Kein Wunder, dass der Rest der Linken sich das Ganze gleich zu eigen gemacht hat. »Feministisch« ist ja eh irgendwie jede*r, und überhaupt: Frauen, die nicht »selbstbewusst« sind, sind sowieso nicht heiß. Es gehört zum guten Ton in linken Kreisen, dass Heteromänner auf »empowerte«, »selbstbewusste«, »emanzipierte« Frauen stehen - im Kontrast zu all den verklemmten Bitches, die immer nur Stress machen. So wird, gerade bei heterosexuellen Mädchen und jungen Frauen, der Sexpositivismus zu einem Merkmal in der Frauenkonkurrenz. Mit dem Verweis auf den allgemeingültigen Sexpositivismus beanspruchen Männer in linken Kreisen die Erfüllung ihrer sexuellen Wünsche.

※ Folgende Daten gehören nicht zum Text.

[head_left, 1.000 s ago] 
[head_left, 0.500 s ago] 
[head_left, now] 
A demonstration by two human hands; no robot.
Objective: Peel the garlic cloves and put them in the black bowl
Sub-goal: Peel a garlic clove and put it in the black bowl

Doch auch in queeren Kontexten sorgt der sexpositive Ansatz für reichlich Zoff. Das berüchtigte »Queer Drama« wäre jedenfalls um einiges entschärft, würde die Erfüllung queerer Emanzipation weniger in sexuellen Abenteuern gesehen werden, sondern mehr in verbindlichen Beziehungsgefügen, in Solidarität und Unterstützung und im Kampf für queere Rechte. Das heißt nicht, dass Sexualität unwichtig ist. Jedoch entspricht der kulturelle Druck, persönliches Glück durch vielfältige sexuelle Erlebnisse zu sammeln, auch neoliberalen, individualisierenden Vorstellungen vom Leben. Diese kennen abseits der Formen von Lohnarbeit und Konsum keine größeren Ideen eines menschlichen Zusammenlebens und machen tendenziell blind für die Ungleichheit - innerhalb und außerhalb unserer persönlichen Beziehungen. Entwickeln sich Interessen auseinander, werden Mitbewohner*innen aus WGs gekickt, Freund*innen abgeschrieben und Gruppen, in denen Fruchtbares hätte passieren können, gesprengt. Und aus sexueller Anziehung werden nicht selten Irritation und Verwerfung.
Junge Linke stellen heute eher auf Instagram ihre Sexyness aus, betreiben auf Twitter Diskurs-Antifa als Ich-AG. Sexuelles Kapital wird angehäuft und in sexuelle Begegnungen umgemünzt, die primär dem Spaß dienen sollen. Sich mit Genoss*innen verbindlich in einer Gruppenkonstellation um eine gemeinsame Politikform zu bemühen, die dann von ausgehandelten Beziehungen der Beteiligten getragen sein muss, scheint jedenfalls weniger stattzufinden. Zu einer Welt, in der alle Begegnungen potenziell die Möglichkeit zum sexuellen Genuss beinhalten müssen, damit man sich als »emanzipiert« begreifen kann, passt eine solche Entwicklung. Die Idee von »Sexpositivismus« oder »sexpositivem Feminismus« ist sicher nicht der Auslöser solcher Tendenzen zur Individualisierung. Dass eine irgendwie von kulturellen Tabus gereinigte Sexualität eine befreiende Wirkung auf die Menschen hat, lässt sich meines Erachtens jedoch kaum noch beobachten.